* Exercise instructions *
Going from the line that contains "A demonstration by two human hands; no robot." to the last line of the material below, repeat every line exactly.

* Provided material *

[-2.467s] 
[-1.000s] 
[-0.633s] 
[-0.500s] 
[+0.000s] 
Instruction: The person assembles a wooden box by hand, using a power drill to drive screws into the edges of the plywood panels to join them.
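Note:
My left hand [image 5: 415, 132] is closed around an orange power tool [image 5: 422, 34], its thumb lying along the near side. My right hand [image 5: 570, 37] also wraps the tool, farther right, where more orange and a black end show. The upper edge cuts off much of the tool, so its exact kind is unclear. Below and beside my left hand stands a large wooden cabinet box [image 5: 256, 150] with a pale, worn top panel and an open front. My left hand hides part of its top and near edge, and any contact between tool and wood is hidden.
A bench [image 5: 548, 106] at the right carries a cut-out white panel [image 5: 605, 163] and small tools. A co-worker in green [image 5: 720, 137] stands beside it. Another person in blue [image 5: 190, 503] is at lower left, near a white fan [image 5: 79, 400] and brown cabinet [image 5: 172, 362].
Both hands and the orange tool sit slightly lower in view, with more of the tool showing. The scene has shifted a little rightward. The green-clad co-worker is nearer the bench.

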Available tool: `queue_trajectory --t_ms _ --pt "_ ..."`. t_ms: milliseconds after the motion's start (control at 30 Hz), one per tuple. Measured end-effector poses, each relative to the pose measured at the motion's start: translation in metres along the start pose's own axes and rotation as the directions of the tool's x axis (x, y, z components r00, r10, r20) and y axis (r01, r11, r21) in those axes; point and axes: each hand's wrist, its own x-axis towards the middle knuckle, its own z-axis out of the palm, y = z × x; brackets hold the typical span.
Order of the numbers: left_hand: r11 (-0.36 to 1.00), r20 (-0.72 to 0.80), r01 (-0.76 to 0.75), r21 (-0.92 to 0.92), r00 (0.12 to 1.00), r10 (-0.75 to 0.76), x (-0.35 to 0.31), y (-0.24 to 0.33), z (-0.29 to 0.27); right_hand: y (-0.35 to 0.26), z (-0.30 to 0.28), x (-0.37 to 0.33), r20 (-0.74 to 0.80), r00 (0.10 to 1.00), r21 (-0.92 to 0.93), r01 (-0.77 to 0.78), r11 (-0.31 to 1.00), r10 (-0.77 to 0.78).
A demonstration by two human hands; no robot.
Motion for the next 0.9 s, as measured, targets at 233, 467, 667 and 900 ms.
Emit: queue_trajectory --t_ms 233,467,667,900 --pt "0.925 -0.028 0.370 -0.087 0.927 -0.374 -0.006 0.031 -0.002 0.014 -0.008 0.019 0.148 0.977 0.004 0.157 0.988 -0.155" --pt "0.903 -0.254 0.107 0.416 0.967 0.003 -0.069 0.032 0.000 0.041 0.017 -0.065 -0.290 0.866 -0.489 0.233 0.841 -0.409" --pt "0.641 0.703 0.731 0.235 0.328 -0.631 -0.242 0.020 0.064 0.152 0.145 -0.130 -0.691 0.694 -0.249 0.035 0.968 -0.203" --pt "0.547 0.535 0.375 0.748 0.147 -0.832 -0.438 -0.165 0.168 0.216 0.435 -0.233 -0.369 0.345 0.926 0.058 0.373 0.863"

* Problem solution *
A demonstration by two human hands; no robot.
Motion for the next 0.9 s, as measured, targets at 233, 467, 667 and 900 ms.
Emit: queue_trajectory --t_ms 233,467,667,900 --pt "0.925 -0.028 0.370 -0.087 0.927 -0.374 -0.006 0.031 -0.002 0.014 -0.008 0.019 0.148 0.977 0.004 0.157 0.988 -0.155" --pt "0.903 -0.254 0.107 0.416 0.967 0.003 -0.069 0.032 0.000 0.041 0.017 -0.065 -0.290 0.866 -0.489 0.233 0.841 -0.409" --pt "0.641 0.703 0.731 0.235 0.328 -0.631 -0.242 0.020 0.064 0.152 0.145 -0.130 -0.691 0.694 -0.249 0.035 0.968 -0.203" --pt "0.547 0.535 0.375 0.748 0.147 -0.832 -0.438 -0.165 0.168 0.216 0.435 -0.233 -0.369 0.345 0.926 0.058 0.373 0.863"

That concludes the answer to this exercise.